Method and apparatus for supplying additional air in a controlled manner
Abstract
A method and apparatus for the controlled feeding of added air into a permanently inertized room in which a predefined inertization level is or must be set and maintained within a certain control range provide for the volume flow rate at which an inert gas is fed into the room atmosphere to attain a value that is adequate for maintaining the predefined inertization level in the room atmosphere that will minimize fire risk. In addition, provisions are made whereby at all times just enough fresh air is injected into the room atmosphere as is necessary to remove from the room atmosphere that proportional concentration of hazardous substances that has not already been removed, via a corresponding return-air exhaust system as a result of the injection of inert gas.
Claims
exact text as granted — not AI-modified1. A method for the controlled feeding of added air into a permanently inertized room in which a predefined inertization level has been set and is maintained within a certain control range, said method including the following procedural steps:
providing for the supply of an inert gas, employing an inert-gas source, in particular an inert-gas generator and/or an inert-gas reservoir;
controlledly injecting of the supplied inert gas, via a first feed line system, into the atmosphere of the permanently inertized room at a first volume flow rate (V N2 ) that is capable of maintaining the predefined inertization level and of removing from the room atmosphere airborne hazardous substances, especially toxic or otherwise harmful substances, biological agents and/or moisture;
providing for the supply of fresh air, in particular outside air, employing a fresh-air source; and
controlledly injecting of the supplied fresh air, via a second feed line system, into the atmosphere of the permanently inertized room at a second volume flow rate (V L ),
said value of the second volume flow rate (V L ) at which the fresh air is injected into the room atmosphere being determined by a minimum air exchange rate that is required for the permanently inertized room, and by the value of the first volume flow rate (V N2 ) at which the inert gas is injected, wherein
the second volume flow rate (V L ) is greater than or equal to the difference between a minimum added-air volume flow rate (V F ) necessary for maintaining the minimum air exchange rate required for the permanently inertized room, and the value of the first volume flow rate (V N2 ) needed for maintaining the predefined inertization level of the atmosphere in the permanently inertized room.

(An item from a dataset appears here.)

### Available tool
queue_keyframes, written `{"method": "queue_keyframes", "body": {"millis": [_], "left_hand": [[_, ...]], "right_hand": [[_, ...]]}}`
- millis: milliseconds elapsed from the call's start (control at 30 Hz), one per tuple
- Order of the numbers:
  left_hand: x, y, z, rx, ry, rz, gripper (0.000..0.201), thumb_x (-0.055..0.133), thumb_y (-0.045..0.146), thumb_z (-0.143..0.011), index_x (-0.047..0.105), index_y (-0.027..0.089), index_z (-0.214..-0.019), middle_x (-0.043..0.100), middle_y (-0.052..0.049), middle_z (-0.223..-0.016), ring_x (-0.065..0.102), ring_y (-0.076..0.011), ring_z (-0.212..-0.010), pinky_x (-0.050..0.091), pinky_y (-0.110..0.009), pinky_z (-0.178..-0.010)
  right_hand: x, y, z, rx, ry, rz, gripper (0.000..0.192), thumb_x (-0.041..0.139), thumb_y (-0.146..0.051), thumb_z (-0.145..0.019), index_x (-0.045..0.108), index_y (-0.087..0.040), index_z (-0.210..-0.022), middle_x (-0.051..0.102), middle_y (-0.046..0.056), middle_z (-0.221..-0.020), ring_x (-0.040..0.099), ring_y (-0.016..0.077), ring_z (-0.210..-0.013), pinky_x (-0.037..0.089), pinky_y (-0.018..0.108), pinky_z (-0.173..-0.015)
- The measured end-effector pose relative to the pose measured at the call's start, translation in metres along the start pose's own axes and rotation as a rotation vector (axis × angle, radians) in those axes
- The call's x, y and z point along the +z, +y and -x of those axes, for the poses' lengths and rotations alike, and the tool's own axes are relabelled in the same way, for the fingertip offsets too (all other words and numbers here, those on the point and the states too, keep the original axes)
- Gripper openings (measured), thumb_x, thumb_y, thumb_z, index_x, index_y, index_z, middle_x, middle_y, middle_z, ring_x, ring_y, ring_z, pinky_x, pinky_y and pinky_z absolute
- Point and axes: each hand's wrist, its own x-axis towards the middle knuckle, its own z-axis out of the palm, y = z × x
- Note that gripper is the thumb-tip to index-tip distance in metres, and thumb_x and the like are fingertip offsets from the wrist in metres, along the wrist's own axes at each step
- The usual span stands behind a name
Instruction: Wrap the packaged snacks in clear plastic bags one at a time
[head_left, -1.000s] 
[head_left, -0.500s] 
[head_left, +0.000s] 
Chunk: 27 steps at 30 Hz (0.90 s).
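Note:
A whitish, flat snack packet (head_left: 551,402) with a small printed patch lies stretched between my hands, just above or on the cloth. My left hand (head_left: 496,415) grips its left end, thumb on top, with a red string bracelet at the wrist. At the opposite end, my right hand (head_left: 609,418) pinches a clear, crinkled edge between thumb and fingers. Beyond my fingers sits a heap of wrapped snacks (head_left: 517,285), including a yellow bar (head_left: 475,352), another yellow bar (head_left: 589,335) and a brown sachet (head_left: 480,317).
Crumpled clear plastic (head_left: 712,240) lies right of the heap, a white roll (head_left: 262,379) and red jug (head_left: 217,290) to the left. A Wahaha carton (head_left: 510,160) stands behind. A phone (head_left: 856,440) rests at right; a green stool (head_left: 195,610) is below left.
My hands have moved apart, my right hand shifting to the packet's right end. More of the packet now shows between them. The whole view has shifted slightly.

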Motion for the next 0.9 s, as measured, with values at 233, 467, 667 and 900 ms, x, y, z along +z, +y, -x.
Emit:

2. The method as in claim 1 , including the step of measuring, preferably in continuous fashion or at scheduled times or events, the concentration of hazardous substances in the room atmosphere in one or several locations within the permanently inertized room by means of one or several sensors.
3. The method as in claim 1 or 2 , including the step of measuring, preferably in continuous fashion or at scheduled times or events, the oxygen concentration in the room atmosphere in one or several locations within the permanently inertized room by means of one or several sensors.
4. The method as in claim 2 , including the step of transmitting concentration values of the hazardous substances and, respectively, the oxygen to a controller.
5. The method as in claim 4 , whereby the minimum air exchange rate required for the permanently inertized room is measured as the concentration of hazardous substances increases and reduced as the concentration of hazardous substances decreases.
6. The method as in claim 4 , whereby the first volume flow rate (V N2 ) is increased as the oxygen concentration in the room atmosphere is increased and reduced as the oxygen concentration decreases.
7. The method as in claim 4 , whereby, preferably in continuous fashion or at scheduled times or events, at least one controller determines the required minimum added-air volume flow rate (V F ) as a function of the measured values of hazardous substances with the aid of a look-up table stored in the controller ( 2 ).
8. The method as in claim 1 or 2 , including the step of measuring, preferably in continuous fashion or at scheduled times or events, the value of the first volume flow rate (V N2 ) in one or several locations within the first feed line system by means of one or several sensors.
9. The method as in claim 1 or 2 , including the step of measuring, preferably in continuous fashion or at scheduled times or events, the value of the second volume flow rate (V L ) in one or several locations within the second feed line system by means of one or several sensors.
10. The method as in claim 1 or 2 , including making the proportional oxygen content in the inert gas supplied by the inert-gas source 2 to 5% by volume and the proportional oxygen content in the fresh air supplied by the fresh-air source approximately 21% by volume.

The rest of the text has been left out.